In 2018, USDA-ARS initiated the Breeding Insight program at Cornell University to make genomics-enabled breeding a reality for crops such as alfalfa.The goal is to develop universal SNP markers that can be used for genotyping any alfalfa population at low cost with a rapid turn-around time. Additionally, the aim is to reduce the burden on breeders to learn new methods for analysis of genome data by providing genotypic data associated with phenotypic data from the breeding program for making plant selections and to accelerate breeding efforts. To develop the SNP markers, a panel of 40 diverse alfalfa plants was assembled including elite parents from public and private breeding programs. The genome of each plant was sequenced and mapped to a reference alfalfa genome sequence. An initial set of 3,000 markers was identified that was evenly distributed across the chromosomes, and an additional set of 3,000 markers targeting regions with low marker coverage from the initial set is currently under development. The platform for detecting the SNPs is the DArTag technology in which the regions of DNA containing the SNPs are amplified by PCR and then sequenced to identify the polymorphisms present.

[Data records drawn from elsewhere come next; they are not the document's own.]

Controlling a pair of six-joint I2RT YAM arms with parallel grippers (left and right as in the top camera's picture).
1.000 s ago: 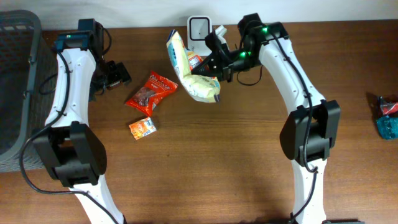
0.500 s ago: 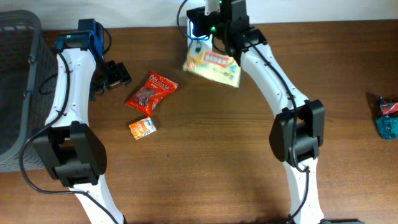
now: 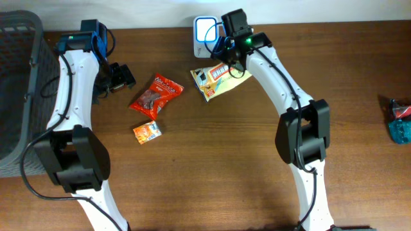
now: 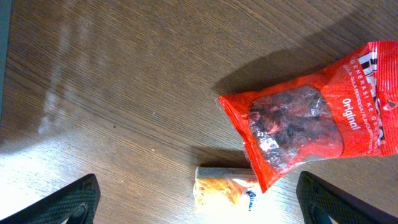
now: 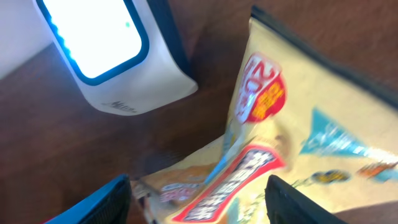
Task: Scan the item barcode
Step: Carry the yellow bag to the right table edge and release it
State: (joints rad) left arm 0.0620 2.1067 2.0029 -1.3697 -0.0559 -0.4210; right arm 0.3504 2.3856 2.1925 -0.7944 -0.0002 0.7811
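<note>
the yellow snack bag (image 5: 298,124) was seen unheld between the spread right fingers (image 5: 106,202); its barcode could be missed by the scanner (image 5: 106,56) beyond. the left fingers (image 4: 74,202) were spread.

Seen from overhead, the table's (image 3: 244,173) near half, from 4 to 8 o'clock, is bare wood and gives free passage. At 12 o'clock stands the scanner (image 3: 204,32), with the yellow snack bag (image 3: 218,81) just beside it. The red snack bag (image 3: 156,95) and the orange packet (image 3: 147,131) block 10 o'clock. A basket (image 3: 19,77) walls off 9 o'clock, and a teal package (image 3: 401,128) lies at 3.
</note>
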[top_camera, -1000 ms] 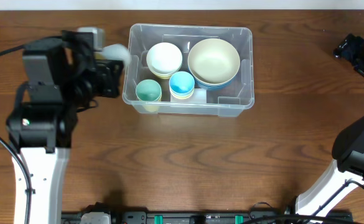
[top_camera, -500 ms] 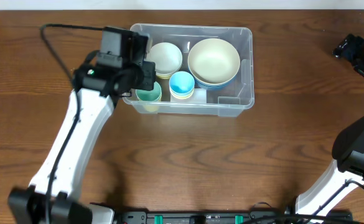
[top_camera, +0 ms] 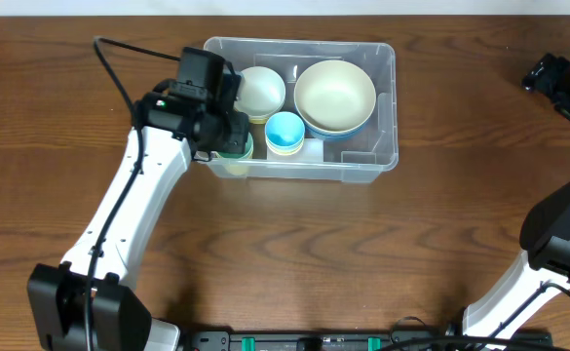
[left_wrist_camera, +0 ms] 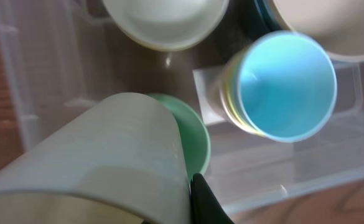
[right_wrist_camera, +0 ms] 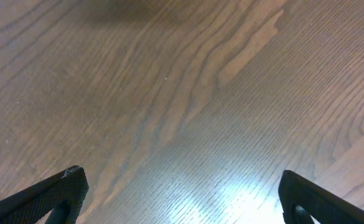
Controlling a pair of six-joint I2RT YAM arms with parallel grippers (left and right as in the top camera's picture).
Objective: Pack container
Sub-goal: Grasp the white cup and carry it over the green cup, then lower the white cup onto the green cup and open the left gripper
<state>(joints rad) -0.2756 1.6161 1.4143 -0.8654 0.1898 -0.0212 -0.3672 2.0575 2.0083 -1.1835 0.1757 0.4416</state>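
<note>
The left gripper (top_camera: 218,132) is clamped on a pale cup (left_wrist_camera: 107,155), held above the near-left corner of the container (top_camera: 387,107), which is set on the wooden table (top_camera: 294,253). If the pale cup were released off-centre, it could be caught on the rim of the green cup (left_wrist_camera: 195,140) in that corner and knocked against the blue cup (left_wrist_camera: 287,87) beside it, instead of being nested.
</note>
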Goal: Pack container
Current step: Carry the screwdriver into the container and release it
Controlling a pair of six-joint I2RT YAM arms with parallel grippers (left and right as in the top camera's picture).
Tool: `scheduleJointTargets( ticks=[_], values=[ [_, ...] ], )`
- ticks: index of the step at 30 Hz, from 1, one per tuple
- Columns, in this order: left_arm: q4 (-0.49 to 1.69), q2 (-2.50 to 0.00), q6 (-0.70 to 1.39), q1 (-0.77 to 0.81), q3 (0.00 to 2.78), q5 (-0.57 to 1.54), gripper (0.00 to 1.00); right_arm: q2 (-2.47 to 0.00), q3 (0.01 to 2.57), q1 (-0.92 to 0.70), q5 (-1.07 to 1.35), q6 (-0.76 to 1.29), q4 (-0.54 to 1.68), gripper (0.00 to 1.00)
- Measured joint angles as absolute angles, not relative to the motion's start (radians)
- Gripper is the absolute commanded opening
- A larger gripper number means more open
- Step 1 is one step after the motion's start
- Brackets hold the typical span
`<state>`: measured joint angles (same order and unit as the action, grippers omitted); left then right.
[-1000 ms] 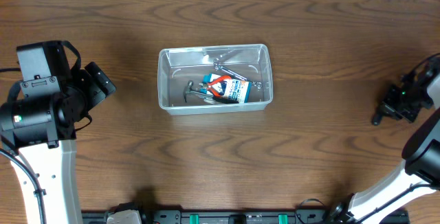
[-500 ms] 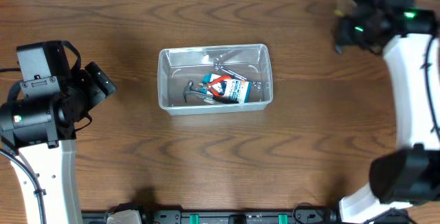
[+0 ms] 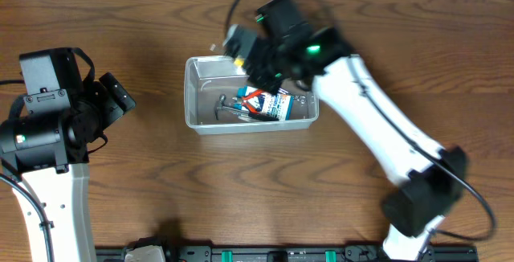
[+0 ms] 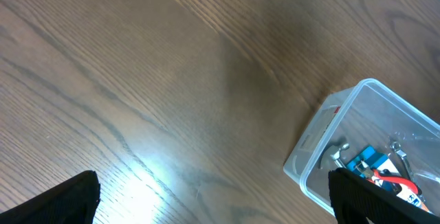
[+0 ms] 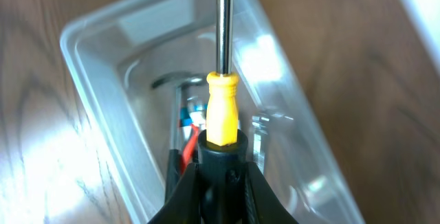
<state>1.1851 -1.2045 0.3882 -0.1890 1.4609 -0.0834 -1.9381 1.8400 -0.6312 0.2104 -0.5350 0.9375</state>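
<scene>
**Over the tub: right arm grips a screwdriver**

Above the far-left end of the container (image 3: 241, 125), the right gripper (image 3: 241, 59) hangs, smeared by motion blur in the overhead view. Its own wrist camera looks past it into the clear tub directly beneath. The black fingers (image 5: 184, 191) are clenched tight around the yellow handle of a screwdriver (image 5: 222, 110). The steel shaft runs off the top of that frame, so the tip is out of sight.

The container sits mid-table (image 3: 161, 198), holding a blue-and-red packaged item (image 3: 267, 104) and a dark metal tool (image 3: 226, 109); the right arm covers its far rim.

Well apart to the tub's left, the left gripper (image 3: 117, 95) is spread wide with nothing in it. Its wrist view catches only two dark fingertips in the bottom corners and one end of the container, cut off by the frame edge.
</scene>
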Motion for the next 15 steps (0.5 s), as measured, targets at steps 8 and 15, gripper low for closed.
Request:
scheduleJointTargets(
  ticks=[8,15],
  values=[
    [1.185,-1.205,0.388,-0.189,1.461,-0.083,0.99,-2.16,1.834,-0.643,0.204,-0.615,0.939,0.45],
    [1.185,-1.205,0.383,-0.189,1.461,-0.083,0.99,-2.174,1.842,-0.63,0.182,-0.616,0.928,0.99]
  ],
)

The markers were tested with a very broad array of alfalfa plants from breeding programs, perennial Medicago species, and M. sativa subspecies. The markers successfully identified different alfalfa populations selected for salt tolerance and drought tolerance from non-selected plants (Figure 1). The markers were also used to map resistance to Aphanomyces root rot, and the results agreed with those obtained using GBS, narrowing the chromosomal region containing the genes involved in disease resistance.
To support use of the SNP markers, Breeding Insight is developing analysis tools to generate the genotypic calls and estimate marker and trait associations based on phenotyping and genotyping results. The full Alfalfa Breeder’s Toolbox will encompass alfalfa genome sequence data, SNP marker information, gene annotation and conditions under which those genes are expressed, and identification of chromosomal regions associated with specific traits. These tools will allow a breeder to select plants with the most favorable set of genes while avoiding unfavorable genes having negative impacts on desired traits such as forage yield and quality. The ability to use genomic data will shorten the response time for developing new cultivars with new traits or when new market needs emerge.
A version of this story appeared in the August 2022 edition of Forage Focus, a newsletter by the Midwest Forage Association.
Deborah A. Samac is a Research Plant Pathologist with the U.S. Department of Agriculture’s Agricultural Research Service.